Work instructions: Once the pictures are set aside, output all the records exactly.

[Records for this exercise — start]

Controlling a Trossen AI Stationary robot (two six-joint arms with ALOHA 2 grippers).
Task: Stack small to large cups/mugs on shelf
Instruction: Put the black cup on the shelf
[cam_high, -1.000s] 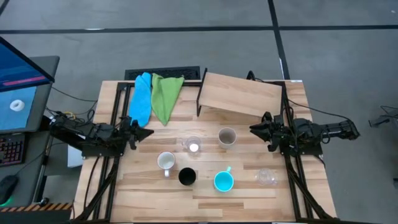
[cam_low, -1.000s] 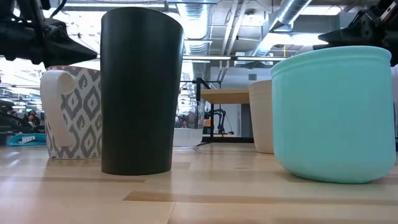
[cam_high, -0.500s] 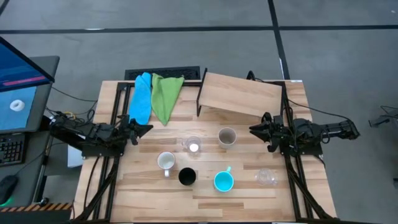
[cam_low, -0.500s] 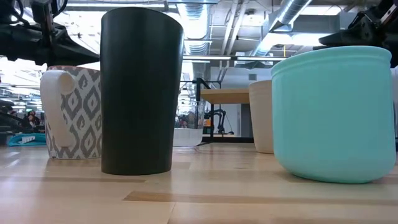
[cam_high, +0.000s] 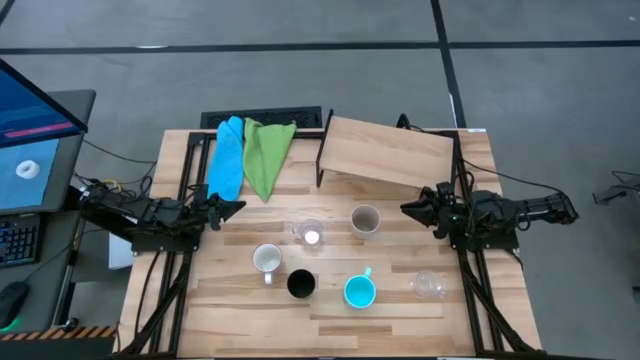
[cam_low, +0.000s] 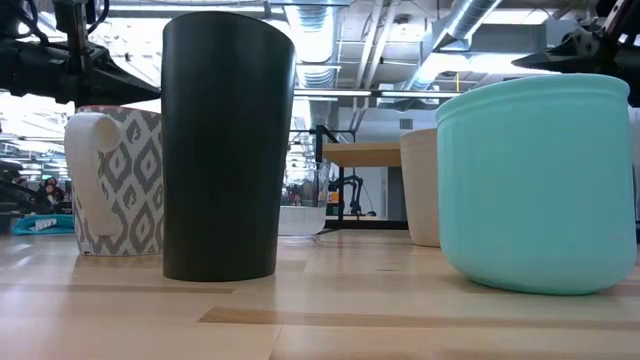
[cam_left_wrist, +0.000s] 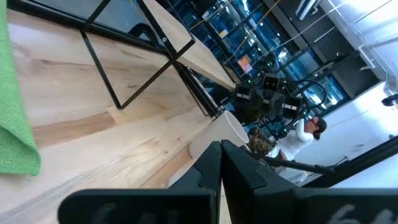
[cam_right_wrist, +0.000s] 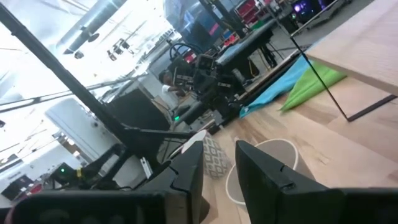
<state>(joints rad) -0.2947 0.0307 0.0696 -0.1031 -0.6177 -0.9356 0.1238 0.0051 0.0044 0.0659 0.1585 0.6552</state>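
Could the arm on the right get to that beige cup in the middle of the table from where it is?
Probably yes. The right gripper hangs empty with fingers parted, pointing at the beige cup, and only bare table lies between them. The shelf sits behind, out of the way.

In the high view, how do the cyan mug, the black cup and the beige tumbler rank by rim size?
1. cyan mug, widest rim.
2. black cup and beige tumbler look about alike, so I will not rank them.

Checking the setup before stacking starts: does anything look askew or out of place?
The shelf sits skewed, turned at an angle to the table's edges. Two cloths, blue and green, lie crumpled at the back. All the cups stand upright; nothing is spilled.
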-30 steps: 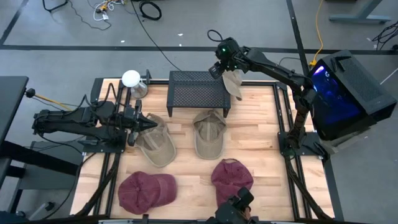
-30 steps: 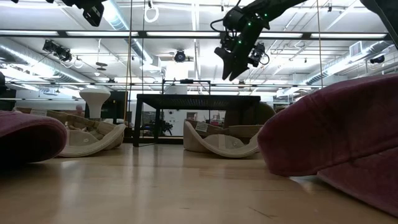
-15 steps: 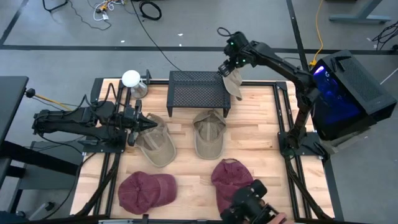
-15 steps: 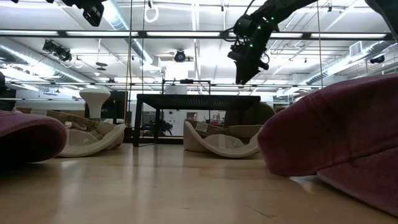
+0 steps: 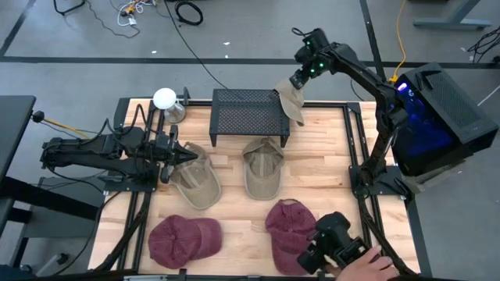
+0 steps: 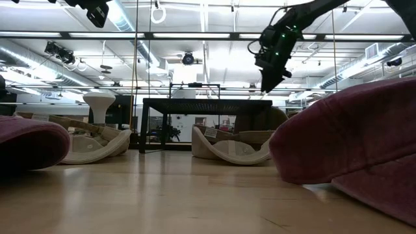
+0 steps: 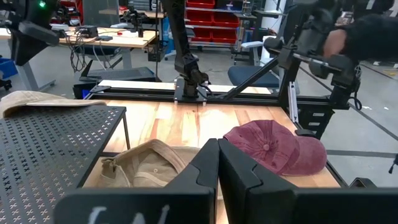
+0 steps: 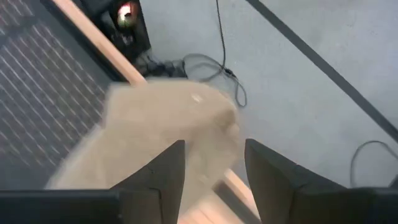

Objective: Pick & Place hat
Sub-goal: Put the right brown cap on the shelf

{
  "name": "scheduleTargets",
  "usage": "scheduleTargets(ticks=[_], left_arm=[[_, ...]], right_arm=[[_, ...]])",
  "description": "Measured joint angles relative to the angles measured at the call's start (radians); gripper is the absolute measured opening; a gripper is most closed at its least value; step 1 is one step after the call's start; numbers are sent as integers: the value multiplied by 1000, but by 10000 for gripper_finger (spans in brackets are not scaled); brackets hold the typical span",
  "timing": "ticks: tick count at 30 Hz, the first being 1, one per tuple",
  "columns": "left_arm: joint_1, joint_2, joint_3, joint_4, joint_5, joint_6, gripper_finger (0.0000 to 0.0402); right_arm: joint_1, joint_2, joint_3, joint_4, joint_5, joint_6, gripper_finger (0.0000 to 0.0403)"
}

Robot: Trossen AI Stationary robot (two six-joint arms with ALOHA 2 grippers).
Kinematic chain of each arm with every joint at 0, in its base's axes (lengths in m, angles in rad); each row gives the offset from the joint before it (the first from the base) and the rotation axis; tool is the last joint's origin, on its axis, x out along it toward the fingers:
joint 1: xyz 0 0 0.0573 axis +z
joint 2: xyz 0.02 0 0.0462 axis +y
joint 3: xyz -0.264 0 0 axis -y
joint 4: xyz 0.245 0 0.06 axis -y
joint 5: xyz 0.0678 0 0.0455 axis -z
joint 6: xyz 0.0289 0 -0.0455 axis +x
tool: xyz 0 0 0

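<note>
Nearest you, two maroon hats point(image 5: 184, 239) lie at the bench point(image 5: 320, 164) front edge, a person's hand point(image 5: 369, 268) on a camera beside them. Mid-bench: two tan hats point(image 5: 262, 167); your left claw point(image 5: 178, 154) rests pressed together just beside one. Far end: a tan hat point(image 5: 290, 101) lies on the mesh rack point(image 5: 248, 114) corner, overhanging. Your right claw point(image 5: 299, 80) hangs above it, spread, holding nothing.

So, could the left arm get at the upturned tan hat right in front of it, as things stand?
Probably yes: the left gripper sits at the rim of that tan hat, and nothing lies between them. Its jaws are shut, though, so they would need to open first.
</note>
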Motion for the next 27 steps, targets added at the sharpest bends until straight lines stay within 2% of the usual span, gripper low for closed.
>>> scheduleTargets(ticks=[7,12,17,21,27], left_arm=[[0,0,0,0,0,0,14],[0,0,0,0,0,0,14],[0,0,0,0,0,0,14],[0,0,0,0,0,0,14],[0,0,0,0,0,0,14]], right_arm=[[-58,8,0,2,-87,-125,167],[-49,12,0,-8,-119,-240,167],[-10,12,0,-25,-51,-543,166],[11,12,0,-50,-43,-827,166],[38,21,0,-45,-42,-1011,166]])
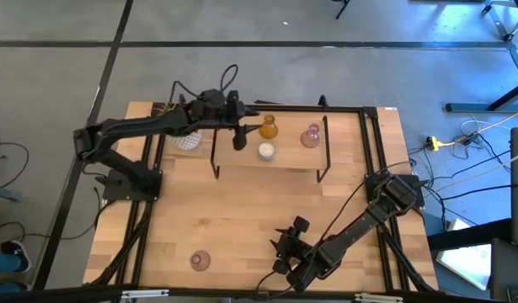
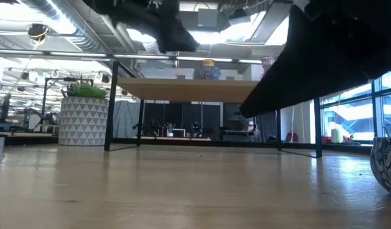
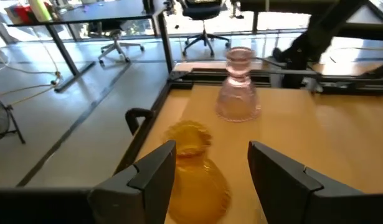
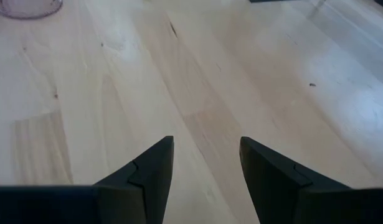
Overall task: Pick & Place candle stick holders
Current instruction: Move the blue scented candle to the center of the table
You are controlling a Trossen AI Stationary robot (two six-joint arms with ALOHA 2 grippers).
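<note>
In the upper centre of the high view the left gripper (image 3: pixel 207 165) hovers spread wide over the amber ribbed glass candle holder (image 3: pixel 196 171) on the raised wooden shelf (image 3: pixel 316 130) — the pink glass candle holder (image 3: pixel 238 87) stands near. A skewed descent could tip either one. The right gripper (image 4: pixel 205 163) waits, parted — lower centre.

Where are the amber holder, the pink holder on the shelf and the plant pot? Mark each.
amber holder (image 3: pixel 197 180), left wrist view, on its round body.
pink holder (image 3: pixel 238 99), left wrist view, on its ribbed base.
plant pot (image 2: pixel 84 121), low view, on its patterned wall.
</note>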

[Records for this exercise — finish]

Written answer:
Controlling a Trossen AI Stationary robot (two six-joint arms with ALOHA 2 grippers).
Task: Stack small to large cups/mugs on shelf
Instruction: Put the black cup on the shelf
[cam_high, -1.000s] 
[cam_low, -1.000s] 
[cam_high, -0.500s] 
[cam_low, -0.500s] 
[cam_high, +0.000s] 
[cam_low, +0.000s] 
[cam_left_wrist, +0.000s] 
[cam_right_wrist, +0.000s] 
<state>(joints rad) -0.2947 0.0307 0.0696 -0.1031 -0.6177 -0.9356 0.1238 0.0051 0.0044 0.0659 0.1585 0.6552</state>
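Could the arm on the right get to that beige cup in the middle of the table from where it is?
Probably yes. The right gripper hangs empty with fingers parted, pointing at the beige cup, and only bare table lies between them. The shelf sits behind, out of the way.

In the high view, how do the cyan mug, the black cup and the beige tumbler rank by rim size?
1. cyan mug, widest rim.
2. black cup and beige tumbler look about alike, so I will not rank them.

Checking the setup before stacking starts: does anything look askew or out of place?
The shelf sits skewed, turned at an angle to the table's edges. Two cloths, blue and green, lie crumpled at the back. All the cups stand upright; nothing is spilled.
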-30 steps: 
-30 steps: 
-15 steps: 
-15 steps: 
+0 steps: 
+0 steps: 
+0 steps: 
+0 steps: 

Objective: Pick & Place hat
Sub-goal: Put the right brown cap on the shelf

{
  "name": "scheduleTargets",
  "usage": "scheduleTargets(ticks=[_], left_arm=[[_, ...]], right_arm=[[_, ...]])",
  "description": "Measured joint angles relative to the angles measured at the call's start (radians); gripper is the absolute measured opening; a gripper is most closed at its least value; step 1 is one step after the call's start; numbers are sent as integers: the value multiplied by 1000, but by 10000 for gripper_finger (spans in brackets are not scaled); brackets hold the typical span",
  "timing": "ticks: tick count at 30 Hz, the first being 1, one per tuple",
  "columns": "left_arm: joint_1, joint_2, joint_3, joint_4, joint_5, joint_6, gripper_finger (0.0000 to 0.0402); right_arm: joint_1, joint_2, joint_3, joint_4, joint_5, joint_6, gripper_finger (0.0000 to 0.0403)"
}

Robot: Trossen AI Stationary robot (two six-joint arms with ALOHA 2 grippers).
Kinematic chain of each arm with every joint at 0, in its base's axes (lengths in m, angles in rad); each row gives the offset from the joint before it (the first from the base) and the rotation axis; tool is the last joint's origin, on its axis, x out along it toward the fingers:
joint 1: xyz 0 0 0.0573 axis +z
joint 2: xyz 0.02 0 0.0462 axis +y
joint 3: xyz -0.264 0 0 axis -y
joint 4: xyz 0.245 0 0.06 axis -y
joint 5: xyz 0.0678 0 0.0455 axis -z
joint 6: xyz 0.0289 0 -0.0455 axis +x
tool: xyz 0 0 0

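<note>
Nearest you, two maroon hats point(image 5: 184, 239) lie at the bench point(image 5: 320, 164) front edge, a person's hand point(image 5: 369, 268) on a camera beside them. Mid-bench: two tan hats point(image 5: 262, 167); your left claw point(image 5: 178, 154) rests pressed together just beside one. Far end: a tan hat point(image 5: 290, 101) lies on the mesh rack point(image 5: 248, 114) corner, overhanging. Your right claw point(image 5: 299, 80) hangs above it, spread, holding nothing.

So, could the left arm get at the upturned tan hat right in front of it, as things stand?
Probably yes: the left gripper sits at the rim of that tan hat, and nothing lies between them. Its jaws are shut, though, so they would need to open first.
</note>
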Motion for the next 27 steps, targets added at the sharpest bends until straight lines stay within 2% of the usual span, gripper low for closed.
>>> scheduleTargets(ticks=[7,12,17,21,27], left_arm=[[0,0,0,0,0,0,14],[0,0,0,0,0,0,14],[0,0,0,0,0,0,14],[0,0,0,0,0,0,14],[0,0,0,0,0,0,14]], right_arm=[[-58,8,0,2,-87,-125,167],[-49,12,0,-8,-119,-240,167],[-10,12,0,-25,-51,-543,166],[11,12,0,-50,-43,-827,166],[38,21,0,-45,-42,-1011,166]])
Overall task: Pick & Place candle stick holders
Current instruction: Move the blue scented candle to the center of the table
You are controlling a Trossen AI Stationary robot (two six-joint arms with ALOHA 2 grippers).
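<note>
In the upper centre of the high view the left gripper (image 3: pixel 207 165) hovers spread wide over the amber ribbed glass candle holder (image 3: pixel 196 171) on the raised wooden shelf (image 3: pixel 316 130) — the pink glass candle holder (image 3: pixel 238 87) stands near. A skewed descent could tip either one. The right gripper (image 4: pixel 205 163) waits, parted — lower centre.

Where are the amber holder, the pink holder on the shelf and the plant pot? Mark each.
amber holder (image 3: pixel 197 180), left wrist view, on its round body.
pink holder (image 3: pixel 238 99), left wrist view, on its ribbed base.
plant pot (image 2: pixel 84 121), low view, on its patterned wall.
</note>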

That completes the answer, and no more is expected.